The process of data collection encompasses all of the steps required to obtain the desired data in a digital format. Methods of data collection include acquiring and archiving new observations, querying existing databases according to the science problem at hand, and performing as necessary any cross-matching or data combining, a process generically described as data fusion.
A common motivation for cross-matching is the use of multiwavelength data, i.e., data spanning more than one of the regions of the electromagnetic spectrum (gamma ray, X-ray, ultraviolet, optical, infrared, millimeter, and radio). A common method in the absence of a definitive identification for each object spanning the datasets is to use the object's position on the sky with some astrometric tolerance, typically a few arcseconds. Cross-matching can introduce many issues including ambiguous matches, variations of the point spread function (resolution of objects) within or between datasets, differing survey footprints, survey masks, and large amounts of processing time and data transfer requirements when cross-matching large datasets.
A major objective of the Virtual Observatory (VO, Section 4.5) is to make the data collection process more simple and tractable. Future VO webservices are planned that will perform several functions in this area, including cross-matches on large, widely distributed, heterogeneous data.
Common astronomical data formats include FITS [9], a binary format, and plain ASCII, while an emerging format is VOTable [10]. Commonly used formats from other areas of data mining, such as attribute relation file format (ARFF) ^{1}, are generally not widely used in astronomy.
Some data preprocessing may necessarily be part of the data collection process, for example, sample cuts in database queries. Preprocessing can be divided into steps that make the data to be read meaningful, and those that transform the data in some way as appropriate to a given algorithm. Data preprocessing is often problem-dependent, and should be carefully applied because the results of many data mining algorithms can be significantly affected by the input data. A useful overview of data preprocessing is given by Pyle [11].
Algorithms may require the object attributes, i.e., the values in the data fields describing the properties of each object, to be numerical or categorical, the latter being, e.g. `star', or `galaxy'. It is possible to transform numerical data to categorical and vice versa.
A common categorical-to-numerical method is scalarization, in which different possible categorical attributes are given different numerical labels, for example, `star', `galaxy', `quasar' labeled as the vectors [1,0,0], [0,1,0], and [0,0,1], respectively. Note that for some algorithms, one should not label categories as, say, 1, 2 and 3, if the output of the algorithm is such that if it has confused an object between 1 and 3 it labels the object as intermediate, in this case, 2. Here, 2 (galaxy) is certainly not an intermediate case between 1 (star) and 3 (quasar). One common algorithm in which such categorical but not ordered outputs could occur is a decision tree with multiple outputs.

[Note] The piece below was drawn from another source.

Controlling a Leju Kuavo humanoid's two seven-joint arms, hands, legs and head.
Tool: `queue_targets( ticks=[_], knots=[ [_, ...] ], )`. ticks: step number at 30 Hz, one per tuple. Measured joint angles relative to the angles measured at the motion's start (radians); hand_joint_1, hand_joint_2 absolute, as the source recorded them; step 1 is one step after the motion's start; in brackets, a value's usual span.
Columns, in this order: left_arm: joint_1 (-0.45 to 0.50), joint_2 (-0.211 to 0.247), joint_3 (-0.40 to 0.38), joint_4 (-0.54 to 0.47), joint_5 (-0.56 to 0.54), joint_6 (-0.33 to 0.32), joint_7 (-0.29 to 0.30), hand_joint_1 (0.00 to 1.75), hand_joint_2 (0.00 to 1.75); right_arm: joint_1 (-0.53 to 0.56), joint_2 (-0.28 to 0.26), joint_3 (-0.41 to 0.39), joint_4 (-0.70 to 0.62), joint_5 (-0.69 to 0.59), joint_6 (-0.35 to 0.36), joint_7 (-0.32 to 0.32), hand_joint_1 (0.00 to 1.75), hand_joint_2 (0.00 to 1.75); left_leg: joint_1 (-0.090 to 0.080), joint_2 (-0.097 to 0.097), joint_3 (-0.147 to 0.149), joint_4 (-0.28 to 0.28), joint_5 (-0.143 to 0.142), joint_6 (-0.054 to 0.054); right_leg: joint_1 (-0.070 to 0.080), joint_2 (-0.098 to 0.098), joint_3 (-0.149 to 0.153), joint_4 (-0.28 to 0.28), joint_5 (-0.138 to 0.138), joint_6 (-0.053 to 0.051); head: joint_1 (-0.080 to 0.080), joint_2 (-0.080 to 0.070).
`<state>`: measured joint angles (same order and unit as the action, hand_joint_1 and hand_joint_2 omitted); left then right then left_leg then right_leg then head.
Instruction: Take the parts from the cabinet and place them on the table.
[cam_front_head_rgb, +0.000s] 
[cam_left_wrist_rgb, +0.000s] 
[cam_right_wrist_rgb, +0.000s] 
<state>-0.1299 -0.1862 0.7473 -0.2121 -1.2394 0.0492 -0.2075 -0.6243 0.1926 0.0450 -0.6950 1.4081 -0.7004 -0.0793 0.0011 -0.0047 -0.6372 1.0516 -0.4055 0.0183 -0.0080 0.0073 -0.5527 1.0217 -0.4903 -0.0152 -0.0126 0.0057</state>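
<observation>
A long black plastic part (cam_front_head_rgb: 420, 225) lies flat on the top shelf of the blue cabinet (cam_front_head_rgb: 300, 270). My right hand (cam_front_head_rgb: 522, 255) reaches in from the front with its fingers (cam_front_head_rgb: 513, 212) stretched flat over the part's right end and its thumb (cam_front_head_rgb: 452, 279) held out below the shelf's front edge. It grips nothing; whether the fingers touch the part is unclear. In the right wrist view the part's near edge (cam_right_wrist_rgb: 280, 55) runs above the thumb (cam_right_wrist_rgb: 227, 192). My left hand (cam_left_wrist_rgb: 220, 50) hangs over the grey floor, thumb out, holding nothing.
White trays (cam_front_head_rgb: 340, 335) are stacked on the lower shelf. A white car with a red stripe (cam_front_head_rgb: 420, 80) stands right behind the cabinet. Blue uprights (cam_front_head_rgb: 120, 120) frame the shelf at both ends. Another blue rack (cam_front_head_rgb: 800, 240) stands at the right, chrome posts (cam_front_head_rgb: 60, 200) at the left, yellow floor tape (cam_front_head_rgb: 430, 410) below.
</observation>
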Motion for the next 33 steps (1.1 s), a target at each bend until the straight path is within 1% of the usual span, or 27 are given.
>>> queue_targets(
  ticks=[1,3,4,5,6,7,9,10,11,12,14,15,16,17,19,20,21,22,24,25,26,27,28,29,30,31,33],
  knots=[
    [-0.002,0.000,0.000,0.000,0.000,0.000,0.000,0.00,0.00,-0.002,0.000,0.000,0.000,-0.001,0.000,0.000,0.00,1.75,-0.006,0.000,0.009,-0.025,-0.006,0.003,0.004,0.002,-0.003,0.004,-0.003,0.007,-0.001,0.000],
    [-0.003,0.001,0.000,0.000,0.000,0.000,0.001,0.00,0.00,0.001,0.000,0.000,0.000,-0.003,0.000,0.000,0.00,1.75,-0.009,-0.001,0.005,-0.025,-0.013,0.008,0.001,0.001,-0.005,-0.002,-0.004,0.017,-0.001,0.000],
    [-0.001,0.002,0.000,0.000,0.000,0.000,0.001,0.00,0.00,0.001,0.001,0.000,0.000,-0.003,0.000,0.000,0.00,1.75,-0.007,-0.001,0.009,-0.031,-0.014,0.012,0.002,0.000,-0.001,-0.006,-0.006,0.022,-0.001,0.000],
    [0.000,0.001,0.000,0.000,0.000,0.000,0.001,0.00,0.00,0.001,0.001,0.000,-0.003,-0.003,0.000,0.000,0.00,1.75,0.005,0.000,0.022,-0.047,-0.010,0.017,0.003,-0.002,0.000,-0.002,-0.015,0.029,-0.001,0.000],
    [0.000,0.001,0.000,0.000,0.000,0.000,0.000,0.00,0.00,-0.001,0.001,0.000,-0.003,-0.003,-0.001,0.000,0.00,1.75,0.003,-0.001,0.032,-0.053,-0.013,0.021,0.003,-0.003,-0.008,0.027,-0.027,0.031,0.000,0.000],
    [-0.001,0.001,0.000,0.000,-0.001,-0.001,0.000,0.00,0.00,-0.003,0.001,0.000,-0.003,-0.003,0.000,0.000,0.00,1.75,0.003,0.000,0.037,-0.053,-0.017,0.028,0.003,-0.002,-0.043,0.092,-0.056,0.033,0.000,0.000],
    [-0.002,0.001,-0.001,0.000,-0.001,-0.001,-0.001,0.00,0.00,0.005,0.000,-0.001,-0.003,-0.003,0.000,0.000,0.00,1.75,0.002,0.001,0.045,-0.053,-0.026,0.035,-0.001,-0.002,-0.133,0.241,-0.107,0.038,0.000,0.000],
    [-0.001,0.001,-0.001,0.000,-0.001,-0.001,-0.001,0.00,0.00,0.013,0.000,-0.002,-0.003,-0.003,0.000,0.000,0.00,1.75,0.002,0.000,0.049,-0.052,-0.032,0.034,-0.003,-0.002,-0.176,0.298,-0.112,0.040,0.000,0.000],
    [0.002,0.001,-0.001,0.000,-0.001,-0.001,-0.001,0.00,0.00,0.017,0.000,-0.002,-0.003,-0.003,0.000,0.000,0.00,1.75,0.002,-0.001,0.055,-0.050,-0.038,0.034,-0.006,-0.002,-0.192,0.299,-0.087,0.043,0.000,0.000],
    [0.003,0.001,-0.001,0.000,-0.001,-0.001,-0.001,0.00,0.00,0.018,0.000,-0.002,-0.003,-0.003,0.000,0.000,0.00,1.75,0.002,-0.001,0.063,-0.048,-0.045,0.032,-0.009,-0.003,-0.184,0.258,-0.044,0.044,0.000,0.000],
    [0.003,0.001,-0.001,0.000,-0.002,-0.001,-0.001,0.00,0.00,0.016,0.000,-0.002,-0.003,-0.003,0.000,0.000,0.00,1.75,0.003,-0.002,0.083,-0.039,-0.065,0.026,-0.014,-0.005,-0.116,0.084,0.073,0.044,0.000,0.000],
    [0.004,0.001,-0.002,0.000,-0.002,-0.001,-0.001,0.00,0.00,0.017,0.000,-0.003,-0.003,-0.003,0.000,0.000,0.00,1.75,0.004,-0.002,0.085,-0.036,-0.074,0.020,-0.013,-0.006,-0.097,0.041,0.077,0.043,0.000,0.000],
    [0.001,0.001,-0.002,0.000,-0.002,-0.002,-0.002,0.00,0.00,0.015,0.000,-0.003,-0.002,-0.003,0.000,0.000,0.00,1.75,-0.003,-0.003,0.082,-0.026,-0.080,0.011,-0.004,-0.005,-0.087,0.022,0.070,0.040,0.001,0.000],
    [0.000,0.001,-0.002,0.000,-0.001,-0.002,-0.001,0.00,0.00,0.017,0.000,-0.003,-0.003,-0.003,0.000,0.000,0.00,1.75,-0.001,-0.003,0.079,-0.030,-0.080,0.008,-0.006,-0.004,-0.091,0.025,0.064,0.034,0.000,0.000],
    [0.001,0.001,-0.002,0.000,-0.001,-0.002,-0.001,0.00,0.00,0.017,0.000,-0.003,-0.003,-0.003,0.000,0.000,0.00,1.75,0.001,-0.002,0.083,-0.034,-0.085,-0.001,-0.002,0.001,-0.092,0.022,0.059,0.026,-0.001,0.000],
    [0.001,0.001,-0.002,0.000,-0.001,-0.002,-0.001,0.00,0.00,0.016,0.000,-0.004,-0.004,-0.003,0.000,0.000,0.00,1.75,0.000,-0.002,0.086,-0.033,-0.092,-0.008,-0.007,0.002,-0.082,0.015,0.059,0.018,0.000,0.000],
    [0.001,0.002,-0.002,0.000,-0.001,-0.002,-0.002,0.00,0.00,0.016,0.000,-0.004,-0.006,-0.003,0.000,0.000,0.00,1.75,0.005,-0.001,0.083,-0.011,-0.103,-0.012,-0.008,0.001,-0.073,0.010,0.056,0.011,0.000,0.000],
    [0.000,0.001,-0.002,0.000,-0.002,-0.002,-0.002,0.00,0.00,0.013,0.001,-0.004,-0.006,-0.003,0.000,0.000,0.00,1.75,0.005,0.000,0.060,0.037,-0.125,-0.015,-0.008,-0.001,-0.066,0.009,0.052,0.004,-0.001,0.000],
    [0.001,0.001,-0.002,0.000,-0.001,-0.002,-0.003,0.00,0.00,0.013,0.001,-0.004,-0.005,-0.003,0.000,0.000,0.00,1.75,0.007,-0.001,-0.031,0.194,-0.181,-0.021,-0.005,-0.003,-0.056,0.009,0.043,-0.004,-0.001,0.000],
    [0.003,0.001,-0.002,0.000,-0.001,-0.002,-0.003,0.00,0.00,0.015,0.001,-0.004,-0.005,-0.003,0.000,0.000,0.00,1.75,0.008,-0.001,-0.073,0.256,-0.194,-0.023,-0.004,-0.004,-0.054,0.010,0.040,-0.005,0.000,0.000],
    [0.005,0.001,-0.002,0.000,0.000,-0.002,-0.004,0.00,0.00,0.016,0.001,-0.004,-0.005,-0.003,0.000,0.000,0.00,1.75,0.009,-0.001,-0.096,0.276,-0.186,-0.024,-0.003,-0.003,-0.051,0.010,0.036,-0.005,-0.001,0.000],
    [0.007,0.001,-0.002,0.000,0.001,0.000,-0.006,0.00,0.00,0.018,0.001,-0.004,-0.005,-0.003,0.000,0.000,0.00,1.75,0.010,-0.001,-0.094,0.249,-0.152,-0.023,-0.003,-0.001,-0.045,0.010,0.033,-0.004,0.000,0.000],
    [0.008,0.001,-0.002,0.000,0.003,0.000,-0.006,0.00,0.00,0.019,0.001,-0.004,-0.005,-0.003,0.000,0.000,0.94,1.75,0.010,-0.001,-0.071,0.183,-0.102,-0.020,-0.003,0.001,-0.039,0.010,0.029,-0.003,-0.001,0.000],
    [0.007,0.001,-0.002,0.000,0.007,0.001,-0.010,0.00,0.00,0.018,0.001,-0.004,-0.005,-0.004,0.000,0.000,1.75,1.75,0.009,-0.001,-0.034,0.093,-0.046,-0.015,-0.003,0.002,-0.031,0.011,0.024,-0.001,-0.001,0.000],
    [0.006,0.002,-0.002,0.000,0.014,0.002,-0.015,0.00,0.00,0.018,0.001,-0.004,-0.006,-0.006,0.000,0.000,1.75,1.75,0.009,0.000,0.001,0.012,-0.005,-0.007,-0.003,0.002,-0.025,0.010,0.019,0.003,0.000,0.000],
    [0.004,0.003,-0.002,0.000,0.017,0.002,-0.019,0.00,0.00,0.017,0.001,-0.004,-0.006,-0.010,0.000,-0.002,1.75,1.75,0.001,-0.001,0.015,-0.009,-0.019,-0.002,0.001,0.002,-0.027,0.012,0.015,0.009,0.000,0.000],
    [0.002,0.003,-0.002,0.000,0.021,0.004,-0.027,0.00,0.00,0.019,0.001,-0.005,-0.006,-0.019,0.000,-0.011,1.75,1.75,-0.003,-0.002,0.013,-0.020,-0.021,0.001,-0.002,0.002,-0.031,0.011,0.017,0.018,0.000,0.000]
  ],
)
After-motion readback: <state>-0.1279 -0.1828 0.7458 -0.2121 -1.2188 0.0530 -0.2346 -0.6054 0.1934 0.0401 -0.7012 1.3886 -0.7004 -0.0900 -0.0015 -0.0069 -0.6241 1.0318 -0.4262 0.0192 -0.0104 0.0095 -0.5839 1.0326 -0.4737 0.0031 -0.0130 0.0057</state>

Numerical data can be made categorical by transformations such as binning. The bins may be user-specified, or can be generated optimally from the data [12]. Binning can create numerical issues, including comparing two floating point numbers that should be identical, objects on a bin edge, empty bins, values that cannot be binned such as NaN, or values not within the bin range.
Object attributes may need to be transformed. A common operation is the differencing of magnitudes to create colors. These transformations can introduce their own numerical issues, such as division by zero, or loss of accuracy.

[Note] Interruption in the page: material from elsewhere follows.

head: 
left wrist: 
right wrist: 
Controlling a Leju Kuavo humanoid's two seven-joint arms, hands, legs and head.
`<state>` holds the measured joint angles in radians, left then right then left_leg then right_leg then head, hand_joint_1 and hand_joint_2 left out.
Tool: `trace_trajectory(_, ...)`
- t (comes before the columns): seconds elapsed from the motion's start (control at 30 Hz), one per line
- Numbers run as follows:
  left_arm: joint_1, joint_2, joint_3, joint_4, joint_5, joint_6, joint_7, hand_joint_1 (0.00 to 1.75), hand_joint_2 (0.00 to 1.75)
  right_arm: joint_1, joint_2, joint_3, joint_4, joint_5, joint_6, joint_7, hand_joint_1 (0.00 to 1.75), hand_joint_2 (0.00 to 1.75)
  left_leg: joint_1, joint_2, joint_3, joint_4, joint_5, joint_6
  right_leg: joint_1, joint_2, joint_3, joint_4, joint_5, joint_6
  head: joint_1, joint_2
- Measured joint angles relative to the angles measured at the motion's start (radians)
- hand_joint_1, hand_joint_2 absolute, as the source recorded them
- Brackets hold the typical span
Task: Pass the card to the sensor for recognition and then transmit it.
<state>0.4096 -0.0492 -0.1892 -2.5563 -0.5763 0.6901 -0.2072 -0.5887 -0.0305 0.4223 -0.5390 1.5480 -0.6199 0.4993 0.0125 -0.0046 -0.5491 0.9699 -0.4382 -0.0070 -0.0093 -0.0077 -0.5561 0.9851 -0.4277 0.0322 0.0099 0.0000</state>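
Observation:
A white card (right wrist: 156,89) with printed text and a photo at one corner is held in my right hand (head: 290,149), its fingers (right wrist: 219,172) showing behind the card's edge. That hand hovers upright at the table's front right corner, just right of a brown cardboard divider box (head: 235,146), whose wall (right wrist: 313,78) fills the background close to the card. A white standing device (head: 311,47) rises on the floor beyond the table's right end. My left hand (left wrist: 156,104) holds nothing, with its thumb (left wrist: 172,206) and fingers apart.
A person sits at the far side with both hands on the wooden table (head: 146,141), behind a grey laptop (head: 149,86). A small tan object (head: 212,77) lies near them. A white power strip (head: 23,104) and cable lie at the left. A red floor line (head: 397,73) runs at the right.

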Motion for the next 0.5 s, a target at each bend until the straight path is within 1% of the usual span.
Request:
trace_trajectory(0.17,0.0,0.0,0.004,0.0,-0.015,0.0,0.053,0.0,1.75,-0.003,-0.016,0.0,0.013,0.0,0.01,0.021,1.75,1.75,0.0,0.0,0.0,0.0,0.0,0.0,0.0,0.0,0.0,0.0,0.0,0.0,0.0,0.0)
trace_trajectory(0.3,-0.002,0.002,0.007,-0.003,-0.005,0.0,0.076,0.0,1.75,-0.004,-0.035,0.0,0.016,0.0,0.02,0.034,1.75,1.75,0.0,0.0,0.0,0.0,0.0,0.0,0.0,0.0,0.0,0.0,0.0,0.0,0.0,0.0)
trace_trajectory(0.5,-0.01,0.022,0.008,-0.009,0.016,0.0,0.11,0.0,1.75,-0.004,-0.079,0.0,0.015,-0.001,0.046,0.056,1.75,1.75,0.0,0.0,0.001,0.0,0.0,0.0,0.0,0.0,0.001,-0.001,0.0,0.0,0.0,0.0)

In general, data will contain one or more types of bad values, where the value is not correct. Examples include instances where the value has been set to something such as -9999 or NaN, the value appears correct but has been flagged as bad, or the value is not bad in a formatting sense but is clearly unphysical, perhaps a magnitude of a high value that could not have been detected by the instrument. They may need to be removed either by simply removing the object containing them, ignoring the bad value but using the remaining data, or interpolating a value using other information. Outliers may or may not be excluded, or may be excluded depending on their extremity.

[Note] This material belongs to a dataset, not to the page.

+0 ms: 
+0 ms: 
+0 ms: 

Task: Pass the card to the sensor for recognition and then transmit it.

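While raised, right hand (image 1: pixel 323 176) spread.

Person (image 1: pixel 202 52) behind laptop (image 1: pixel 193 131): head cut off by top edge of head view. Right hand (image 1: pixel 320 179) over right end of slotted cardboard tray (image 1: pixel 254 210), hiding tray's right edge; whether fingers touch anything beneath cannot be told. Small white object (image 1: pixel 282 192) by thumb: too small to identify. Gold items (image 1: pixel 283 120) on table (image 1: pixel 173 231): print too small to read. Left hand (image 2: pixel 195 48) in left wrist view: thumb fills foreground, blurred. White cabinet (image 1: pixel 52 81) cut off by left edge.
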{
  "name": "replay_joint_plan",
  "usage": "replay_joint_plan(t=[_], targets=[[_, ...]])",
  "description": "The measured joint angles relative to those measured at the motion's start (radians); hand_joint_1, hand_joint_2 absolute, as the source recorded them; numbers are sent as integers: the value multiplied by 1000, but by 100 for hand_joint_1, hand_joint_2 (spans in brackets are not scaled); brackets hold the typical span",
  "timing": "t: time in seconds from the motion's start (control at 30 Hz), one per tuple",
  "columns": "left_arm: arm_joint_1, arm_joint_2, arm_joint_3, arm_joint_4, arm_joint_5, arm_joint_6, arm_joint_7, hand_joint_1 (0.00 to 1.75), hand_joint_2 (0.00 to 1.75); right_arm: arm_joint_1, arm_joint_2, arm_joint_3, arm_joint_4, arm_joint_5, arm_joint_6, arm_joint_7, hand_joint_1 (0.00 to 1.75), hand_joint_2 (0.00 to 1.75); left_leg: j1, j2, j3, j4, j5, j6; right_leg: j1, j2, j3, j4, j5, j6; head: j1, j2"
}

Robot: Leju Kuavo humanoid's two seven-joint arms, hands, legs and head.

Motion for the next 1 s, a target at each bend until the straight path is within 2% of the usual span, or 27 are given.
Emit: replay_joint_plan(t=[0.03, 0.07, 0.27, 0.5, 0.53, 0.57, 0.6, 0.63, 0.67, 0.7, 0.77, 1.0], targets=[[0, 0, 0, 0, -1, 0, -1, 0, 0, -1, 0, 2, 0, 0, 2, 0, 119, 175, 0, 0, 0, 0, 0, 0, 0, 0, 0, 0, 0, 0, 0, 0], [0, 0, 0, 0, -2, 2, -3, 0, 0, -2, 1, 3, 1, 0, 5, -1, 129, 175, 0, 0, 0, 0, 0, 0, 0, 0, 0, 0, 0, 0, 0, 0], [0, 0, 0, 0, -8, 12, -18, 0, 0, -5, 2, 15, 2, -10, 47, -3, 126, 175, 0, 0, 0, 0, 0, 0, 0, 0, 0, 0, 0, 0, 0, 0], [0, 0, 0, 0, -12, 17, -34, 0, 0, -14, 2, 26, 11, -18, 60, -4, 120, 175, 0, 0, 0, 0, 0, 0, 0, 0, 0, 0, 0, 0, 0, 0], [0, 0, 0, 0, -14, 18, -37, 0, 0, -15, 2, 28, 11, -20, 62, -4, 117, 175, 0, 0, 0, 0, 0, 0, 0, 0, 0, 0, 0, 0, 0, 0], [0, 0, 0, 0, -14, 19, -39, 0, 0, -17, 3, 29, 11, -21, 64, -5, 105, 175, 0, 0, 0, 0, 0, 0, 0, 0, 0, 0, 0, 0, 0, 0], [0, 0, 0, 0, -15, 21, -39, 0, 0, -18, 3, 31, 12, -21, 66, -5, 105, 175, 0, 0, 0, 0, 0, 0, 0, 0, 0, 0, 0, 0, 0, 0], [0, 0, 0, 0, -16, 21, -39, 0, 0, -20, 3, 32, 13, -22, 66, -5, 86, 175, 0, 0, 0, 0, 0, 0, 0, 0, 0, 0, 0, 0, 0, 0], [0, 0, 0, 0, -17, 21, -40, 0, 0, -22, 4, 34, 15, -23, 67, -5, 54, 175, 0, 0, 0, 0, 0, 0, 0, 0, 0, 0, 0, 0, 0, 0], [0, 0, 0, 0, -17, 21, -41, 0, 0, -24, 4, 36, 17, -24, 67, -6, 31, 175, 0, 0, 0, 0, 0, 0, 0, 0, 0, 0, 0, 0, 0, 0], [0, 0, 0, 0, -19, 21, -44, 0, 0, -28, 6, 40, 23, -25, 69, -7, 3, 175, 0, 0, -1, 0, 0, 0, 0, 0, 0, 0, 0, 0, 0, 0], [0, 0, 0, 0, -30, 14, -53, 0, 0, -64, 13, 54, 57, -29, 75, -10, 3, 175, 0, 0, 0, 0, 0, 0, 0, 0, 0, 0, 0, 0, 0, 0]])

Data may also contain missing values. These values may be genuinely missing, for example in a cross-matched dataset where an object is not detected in a given waveband, or is not in an overlapping region of sky. It is also possible that the data should be present, but are missing for either a known reason, such as a bad camera pixel, a cosmic ray hit, or a reason that is simply not known. Some algorithms cannot be given missing values, which will require either the removal of the object or interpolation of the value from the existing data. The advisability of interpolation is problem-dependent.
As well as bad values, the data may contain values that are correct but are outside the desired range of analysis. The data may therefore need to be sampled. There may simply be a desired range, such as magnitude or position on the sky, or the data may contain values that are correct but are outliers. Outliers may be included, included depending on their extremity (e.g., n standard deviations), downweighted, or excluded. Alternatively, it may be more appropriate to generate a random subsample to produce a smaller dataset.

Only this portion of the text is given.